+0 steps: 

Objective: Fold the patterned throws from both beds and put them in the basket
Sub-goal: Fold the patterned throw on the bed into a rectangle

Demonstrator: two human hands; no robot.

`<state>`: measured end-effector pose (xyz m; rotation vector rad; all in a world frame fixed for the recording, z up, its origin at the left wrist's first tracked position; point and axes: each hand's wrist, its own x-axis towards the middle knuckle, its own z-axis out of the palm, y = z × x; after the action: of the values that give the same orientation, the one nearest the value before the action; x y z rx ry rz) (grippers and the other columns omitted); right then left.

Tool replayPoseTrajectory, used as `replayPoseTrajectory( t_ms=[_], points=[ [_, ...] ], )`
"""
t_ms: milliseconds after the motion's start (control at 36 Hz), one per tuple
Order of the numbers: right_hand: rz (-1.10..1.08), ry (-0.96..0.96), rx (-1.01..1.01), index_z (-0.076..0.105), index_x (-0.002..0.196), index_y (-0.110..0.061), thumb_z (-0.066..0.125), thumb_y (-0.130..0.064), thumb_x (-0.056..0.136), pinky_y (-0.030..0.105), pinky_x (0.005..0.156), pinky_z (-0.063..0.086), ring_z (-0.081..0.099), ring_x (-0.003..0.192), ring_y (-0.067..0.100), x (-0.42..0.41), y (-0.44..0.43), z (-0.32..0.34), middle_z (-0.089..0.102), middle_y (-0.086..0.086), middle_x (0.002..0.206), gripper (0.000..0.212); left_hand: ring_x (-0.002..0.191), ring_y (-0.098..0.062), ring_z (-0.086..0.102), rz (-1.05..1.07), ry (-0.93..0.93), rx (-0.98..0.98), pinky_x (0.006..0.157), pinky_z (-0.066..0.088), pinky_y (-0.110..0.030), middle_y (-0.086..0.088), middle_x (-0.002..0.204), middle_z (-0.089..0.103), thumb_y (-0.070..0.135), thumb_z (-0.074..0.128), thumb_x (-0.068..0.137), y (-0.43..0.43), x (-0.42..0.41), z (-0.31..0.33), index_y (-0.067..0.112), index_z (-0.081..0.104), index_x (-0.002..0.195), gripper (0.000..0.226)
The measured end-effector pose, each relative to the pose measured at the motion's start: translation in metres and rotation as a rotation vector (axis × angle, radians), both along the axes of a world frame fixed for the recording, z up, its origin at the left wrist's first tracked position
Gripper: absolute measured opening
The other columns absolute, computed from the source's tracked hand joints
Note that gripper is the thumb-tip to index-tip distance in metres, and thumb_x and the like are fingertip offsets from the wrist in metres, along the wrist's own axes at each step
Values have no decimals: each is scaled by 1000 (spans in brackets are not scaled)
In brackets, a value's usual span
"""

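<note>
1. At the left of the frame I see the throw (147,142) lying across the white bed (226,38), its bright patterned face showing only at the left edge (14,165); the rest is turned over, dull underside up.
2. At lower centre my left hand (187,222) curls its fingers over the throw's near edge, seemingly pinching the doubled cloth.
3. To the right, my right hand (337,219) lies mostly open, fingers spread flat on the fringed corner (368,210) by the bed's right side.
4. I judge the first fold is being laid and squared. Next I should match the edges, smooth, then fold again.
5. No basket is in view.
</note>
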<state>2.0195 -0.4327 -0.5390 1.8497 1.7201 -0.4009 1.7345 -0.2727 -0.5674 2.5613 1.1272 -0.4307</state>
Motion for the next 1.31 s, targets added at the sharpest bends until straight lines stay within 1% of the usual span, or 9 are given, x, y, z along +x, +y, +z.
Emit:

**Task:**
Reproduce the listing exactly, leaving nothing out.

**Response to this exercise:**
+0 steps: 

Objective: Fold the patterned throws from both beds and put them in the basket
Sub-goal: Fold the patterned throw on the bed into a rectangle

Demonstrator: two human hands; no robot.

`<state>`: measured end-effector pose (xyz m; rotation vector rad; all in a world frame fixed for the recording, z up, its origin at the left wrist's first tracked position; point and axes: each hand's wrist, its own x-axis towards the middle knuckle, its own z-axis out of the palm, y = z × x; after the action: of the values that give the same orientation, the one nearest the value before the action; x y z rx ry rz) (grippers and the other columns omitted); right then left.

Tool replayPoseTrajectory, used as `replayPoseTrajectory( t_ms=[_], points=[ [_, ...] ], )`
"""
t_ms: milliseconds after the motion's start (control at 36 Hz), one per tuple
Order of the numbers: right_hand: rz (-1.10..1.08), ry (-0.96..0.96), rx (-1.01..1.01), index_z (-0.076..0.105), index_x (-0.002..0.196), index_y (-0.110..0.061), thumb_z (-0.066..0.125), thumb_y (-0.130..0.064), thumb_x (-0.056..0.136), pinky_y (-0.030..0.105), pinky_x (0.005..0.156), pinky_z (-0.063..0.086), ring_z (-0.081..0.099), ring_x (-0.003..0.192), ring_y (-0.067..0.100), x (-0.42..0.41), y (-0.44..0.43), z (-0.32..0.34), middle_z (-0.089..0.102), middle_y (-0.086..0.086), middle_x (0.002..0.206), gripper (0.000..0.212); left_hand: ring_x (-0.002..0.191), ring_y (-0.098..0.062), ring_z (-0.086..0.102), rz (-1.05..1.07), ry (-0.93..0.93), rx (-0.98..0.98), pinky_x (0.006..0.157), pinky_z (-0.066..0.088), pinky_y (-0.110..0.030), middle_y (-0.086..0.088), middle_x (-0.002..0.204), middle_z (-0.089..0.103), thumb_y (-0.070..0.135), thumb_z (-0.074..0.128), thumb_x (-0.068..0.137), y (-0.43..0.43), x (-0.42..0.41), z (-0.31..0.33), index_y (-0.067..0.112), index_z (-0.081..0.104), index_x (-0.002..0.195), gripper (0.000..0.226)
The measured end-effector pose, each relative to the pose measured at the motion's start: translation in metres and rotation as a rotation vector (axis × angle, radians), both along the axes of a world frame fixed for the recording, z up, its origin at the left wrist's first tracked position
Gripper: absolute measured opening
The other columns absolute, computed from the source's tracked hand joints
Note that gripper is the thumb-tip to index-tip distance in metres, and thumb_x and the like are fingertip offsets from the wrist in metres, along the wrist's own axes at each step
Values have no decimals: each is scaled by 1000 (spans in brackets are not scaled)
In brackets, a value's usual span
"""

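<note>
1. At the left of the frame I see the throw (147,142) lying across the white bed (226,38), its bright patterned face showing only at the left edge (14,165); the rest is turned over, dull underside up.
2. At lower centre my left hand (187,222) curls its fingers over the throw's near edge, seemingly pinching the doubled cloth.
3. To the right, my right hand (337,219) lies mostly open, fingers spread flat on the fringed corner (368,210) by the bed's right side.
4. I judge the first fold is being laid and squared. Next I should match the edges, smooth, then fold again.
5. No basket is in view.
</note>
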<state>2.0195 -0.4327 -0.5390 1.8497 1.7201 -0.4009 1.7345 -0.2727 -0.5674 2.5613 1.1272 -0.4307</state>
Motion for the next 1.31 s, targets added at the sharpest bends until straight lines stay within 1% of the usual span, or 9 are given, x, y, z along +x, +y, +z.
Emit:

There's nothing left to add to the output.